One day earlier this month a study revealed that the massive BP oil spill did not create the feared marine life "dead zones" deep beneath the surface of the Gulf of Mexico. Less than a week later, scientists reported crude now lies on the ocean floor at the one-mile depth, two inches thick atop dead shrimp and other small creatures.
The good news, bad news whiplash about the environmental impact from the blown-out Deepwater Horizon well will likely continue in the months ahead — and possibly years — as the effect of the 200 million gallons of leaked crude and the 800,000 gallons of chemical dispersants becomes more certain.
While the dispersants formed miles-long plumes of drifting subsurface oil, ocean currents and oil-devouring microbes apparently dissipated the crude and stopped the plumes from depleting oxygen levels and devastating marine life. While this comes as a positive sign of the Gulf's amazing natural ability to recover from disaster, the government must continue to monitor the spill zone, all the way to the sea floor.

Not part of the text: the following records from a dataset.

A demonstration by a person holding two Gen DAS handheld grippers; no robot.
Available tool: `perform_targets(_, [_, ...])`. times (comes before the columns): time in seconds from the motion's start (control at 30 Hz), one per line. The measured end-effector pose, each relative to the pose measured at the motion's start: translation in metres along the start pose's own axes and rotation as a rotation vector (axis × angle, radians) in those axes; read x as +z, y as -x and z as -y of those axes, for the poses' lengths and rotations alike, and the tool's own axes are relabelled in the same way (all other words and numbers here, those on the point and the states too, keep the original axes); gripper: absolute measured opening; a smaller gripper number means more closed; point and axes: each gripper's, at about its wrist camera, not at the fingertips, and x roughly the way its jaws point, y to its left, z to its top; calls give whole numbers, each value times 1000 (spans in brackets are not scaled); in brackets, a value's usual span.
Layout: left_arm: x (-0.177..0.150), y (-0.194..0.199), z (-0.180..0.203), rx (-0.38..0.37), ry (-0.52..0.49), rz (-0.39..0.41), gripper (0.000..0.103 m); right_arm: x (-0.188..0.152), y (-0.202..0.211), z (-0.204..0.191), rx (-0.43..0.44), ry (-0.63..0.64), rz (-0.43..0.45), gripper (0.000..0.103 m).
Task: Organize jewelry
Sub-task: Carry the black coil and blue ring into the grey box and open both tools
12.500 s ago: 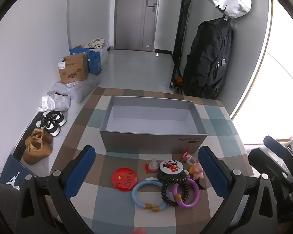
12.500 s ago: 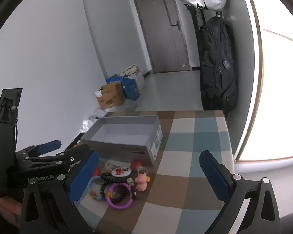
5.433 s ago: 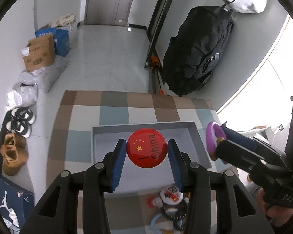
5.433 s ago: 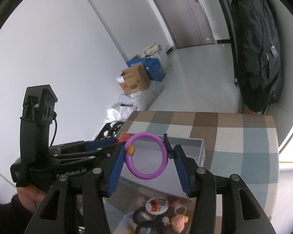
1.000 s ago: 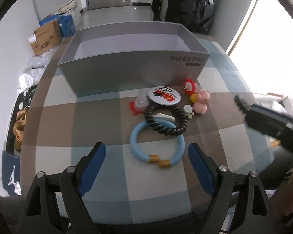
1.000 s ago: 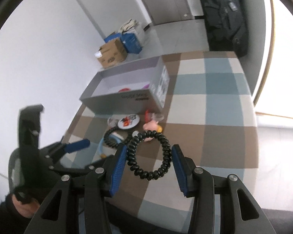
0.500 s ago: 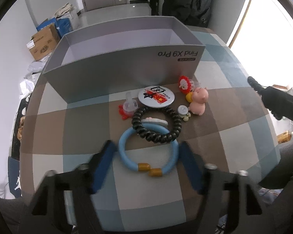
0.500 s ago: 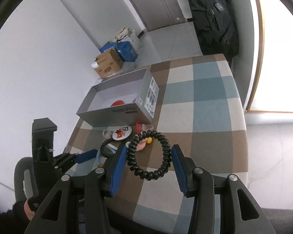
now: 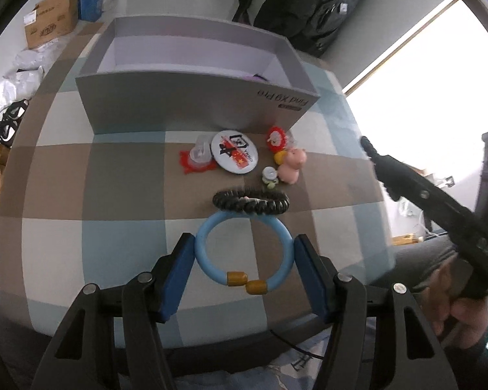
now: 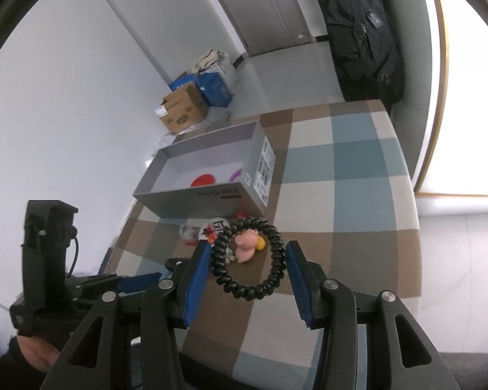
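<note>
In the left wrist view my left gripper (image 9: 244, 250) is shut on a light blue bracelet (image 9: 200, 248) with gold beads, its pads pressing both sides. A black coil band (image 9: 250, 203) lies against the bracelet's far rim. Beyond it stands the open grey box (image 9: 195, 107), with a purple bracelet (image 9: 258, 76) showing inside. In the right wrist view my right gripper (image 10: 248, 250) is shut on a second black coil band (image 10: 244, 291), held above the table. The box (image 10: 211, 195) there holds a red badge (image 10: 204, 179) and the purple bracelet (image 10: 235, 174).
A white round badge (image 9: 234, 151), a pink pig figure (image 9: 291, 164), a red charm (image 9: 276, 136) and small trinkets lie before the box on the checked cloth (image 9: 120, 169). The table's near edge is close. Cardboard boxes (image 10: 183, 107) and a black backpack (image 10: 364, 42) stand on the floor.
My left gripper has come down over the blue bracelet and shut on it, then tipped it up a little. The right gripper has kept its hold on the black coil band.
</note>
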Motion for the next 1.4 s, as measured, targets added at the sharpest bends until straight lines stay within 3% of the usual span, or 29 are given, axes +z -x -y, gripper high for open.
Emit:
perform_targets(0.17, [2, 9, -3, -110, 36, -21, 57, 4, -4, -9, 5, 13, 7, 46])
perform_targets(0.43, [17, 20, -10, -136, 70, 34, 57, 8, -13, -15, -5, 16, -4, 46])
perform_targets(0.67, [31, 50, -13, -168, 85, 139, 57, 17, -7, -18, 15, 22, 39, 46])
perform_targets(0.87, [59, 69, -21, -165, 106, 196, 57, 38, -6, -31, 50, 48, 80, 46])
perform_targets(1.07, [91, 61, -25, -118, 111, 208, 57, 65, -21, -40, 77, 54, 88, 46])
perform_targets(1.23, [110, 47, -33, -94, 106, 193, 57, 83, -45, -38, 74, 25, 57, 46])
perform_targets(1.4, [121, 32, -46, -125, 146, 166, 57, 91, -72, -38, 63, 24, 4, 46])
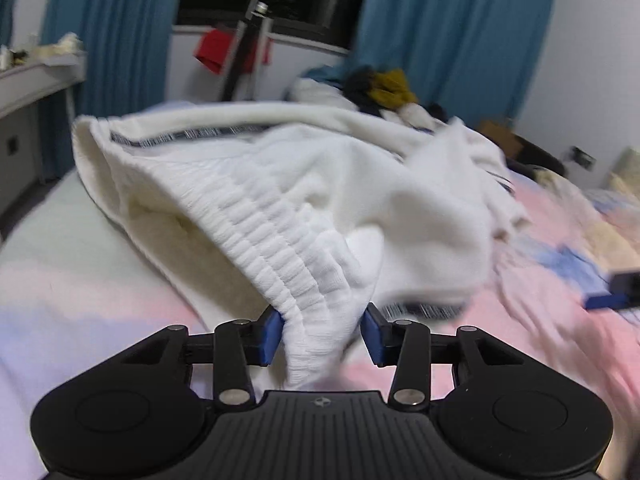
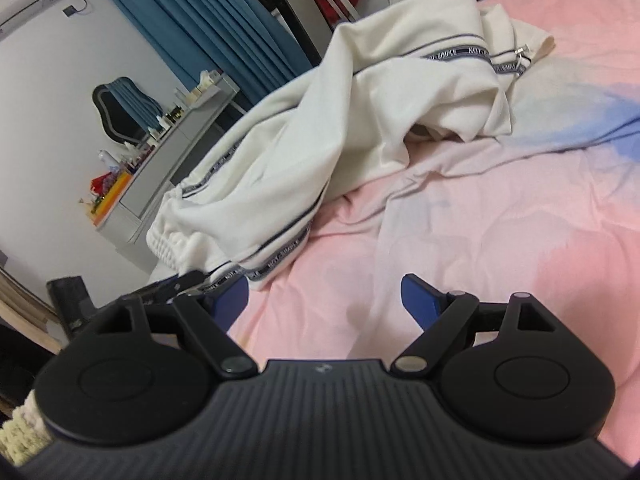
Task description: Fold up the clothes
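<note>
**Waistband caught, trousers not yet squared**

The left gripper's point(image 1: 322, 334) blue pads point(image 1: 270, 336) stand either side of the ribbed elastic waistband point(image 1: 296, 264), which bunches between them; the jaws are part-closed and appear to hold it, though the right-hand pad seems barely to touch the cloth. The right gripper point(image 2: 325, 300) hangs with jaws spread wide and empty above the pink bedsheet point(image 2: 460, 240). The white trousers point(image 2: 320, 120), trimmed with a lettered stripe, lie crumpled across the bed, legs twisted over each other, a heap of other clothes point(image 1: 380, 86) beyond. The thick elastic could slip from so loose a pinch if lifted, and folding over the tangled legs would likely lock in creases.
</note>
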Action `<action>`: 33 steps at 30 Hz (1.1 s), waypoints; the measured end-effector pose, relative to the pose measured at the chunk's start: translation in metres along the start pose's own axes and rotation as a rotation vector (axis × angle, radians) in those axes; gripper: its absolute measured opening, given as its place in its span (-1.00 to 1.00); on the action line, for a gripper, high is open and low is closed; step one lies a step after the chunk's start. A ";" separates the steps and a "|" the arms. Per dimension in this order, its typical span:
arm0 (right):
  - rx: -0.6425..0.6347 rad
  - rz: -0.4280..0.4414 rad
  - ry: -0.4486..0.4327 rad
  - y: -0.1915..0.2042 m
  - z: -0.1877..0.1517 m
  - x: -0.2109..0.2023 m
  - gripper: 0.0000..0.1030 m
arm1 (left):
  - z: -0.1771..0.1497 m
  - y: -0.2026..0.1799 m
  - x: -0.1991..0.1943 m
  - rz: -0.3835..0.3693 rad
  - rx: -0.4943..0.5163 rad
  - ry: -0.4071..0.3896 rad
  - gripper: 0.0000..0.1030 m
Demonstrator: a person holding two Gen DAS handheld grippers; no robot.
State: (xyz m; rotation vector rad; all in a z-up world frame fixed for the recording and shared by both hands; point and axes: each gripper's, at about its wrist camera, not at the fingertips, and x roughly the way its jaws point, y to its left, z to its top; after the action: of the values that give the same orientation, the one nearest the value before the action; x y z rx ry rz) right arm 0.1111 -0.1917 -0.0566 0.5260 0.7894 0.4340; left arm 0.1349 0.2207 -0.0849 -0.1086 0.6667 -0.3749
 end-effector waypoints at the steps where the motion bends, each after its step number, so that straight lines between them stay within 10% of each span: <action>1: 0.003 -0.003 0.008 0.000 -0.001 0.001 0.65 | -0.005 0.002 -0.006 -0.042 0.001 0.016 -0.19; 6: 0.000 -0.013 0.030 0.003 -0.007 0.004 0.65 | -0.022 0.006 -0.028 -0.115 -0.015 -0.011 -0.17; 14: -0.012 -0.032 0.042 0.004 -0.009 0.008 0.65 | -0.020 -0.021 0.006 0.056 0.106 0.017 0.31; 17: -0.014 -0.045 0.049 0.003 -0.010 0.011 0.65 | -0.018 -0.030 0.015 0.094 0.157 0.004 0.11; 19: -0.016 -0.055 0.053 0.002 -0.010 0.014 0.65 | -0.014 -0.030 0.017 0.065 0.136 0.006 -0.67; 33: 0.077 -0.038 0.044 -0.016 -0.004 0.011 0.65 | -0.006 0.028 -0.097 0.071 0.015 -0.075 -0.78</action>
State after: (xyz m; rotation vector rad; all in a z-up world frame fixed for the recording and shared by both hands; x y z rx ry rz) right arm 0.1178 -0.1975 -0.0742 0.5740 0.8593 0.3825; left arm 0.0695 0.2829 -0.0389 -0.0839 0.5920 -0.3063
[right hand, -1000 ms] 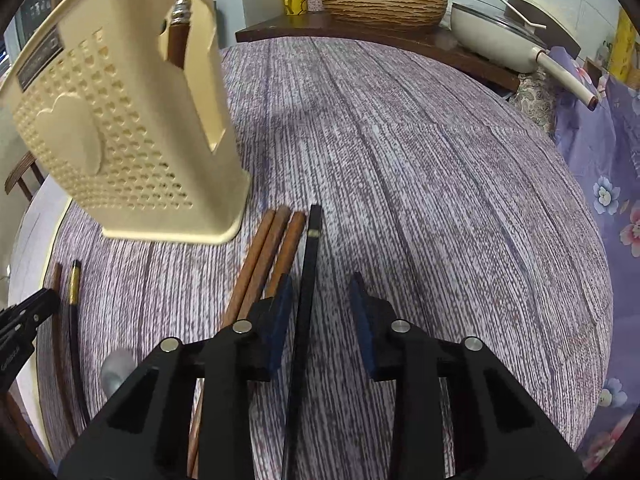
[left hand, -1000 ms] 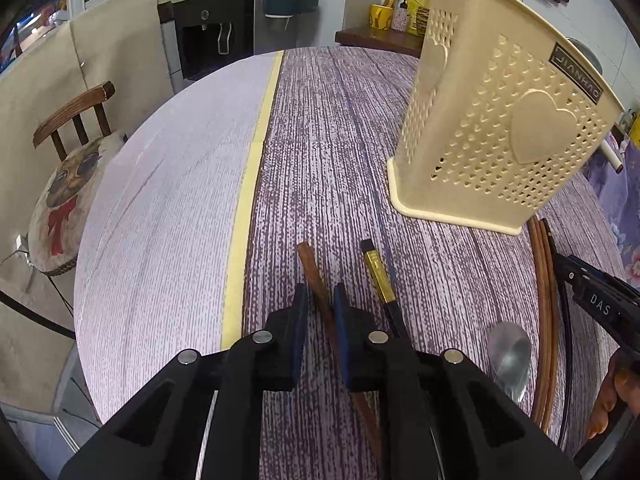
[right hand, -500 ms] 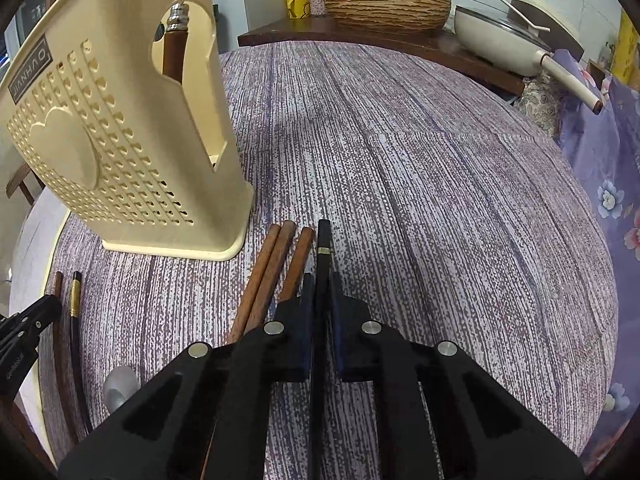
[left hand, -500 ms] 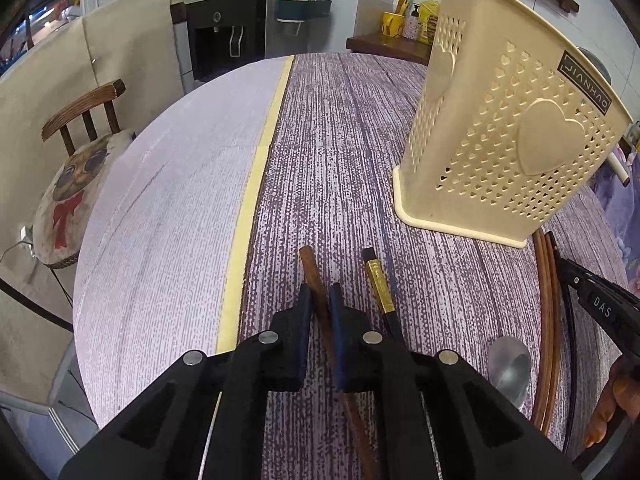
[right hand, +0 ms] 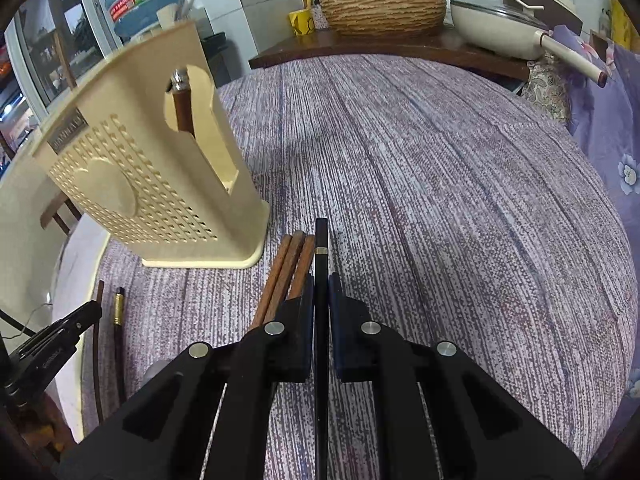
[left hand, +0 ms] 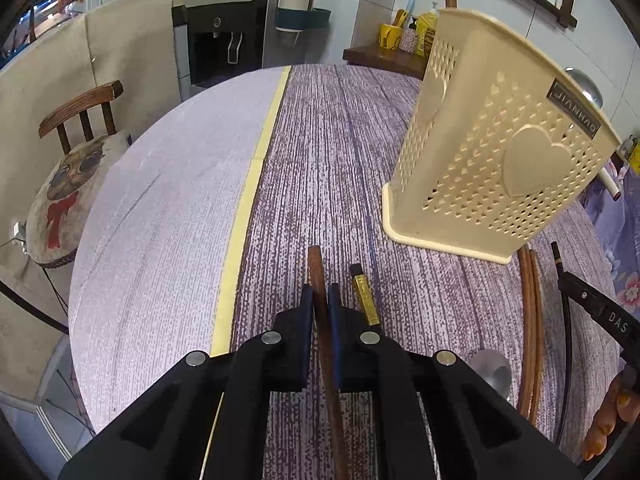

Especially a mile deep, where the government might to prone to take an out-of-sight, out-of-mind approach. Earlier federal proclamations claimed much of the oil had disappeared, optimistic assertions that are very shaky now. We must determine if oil did indeed sink to the bottom into a dense and thick coating several inches thick, as researchers samples show, and the subsequent threat to wildlife.
While the emergency response to the spill focused on beaches, marshes and surface sheens, the government cannot ignore what is not in plain sight.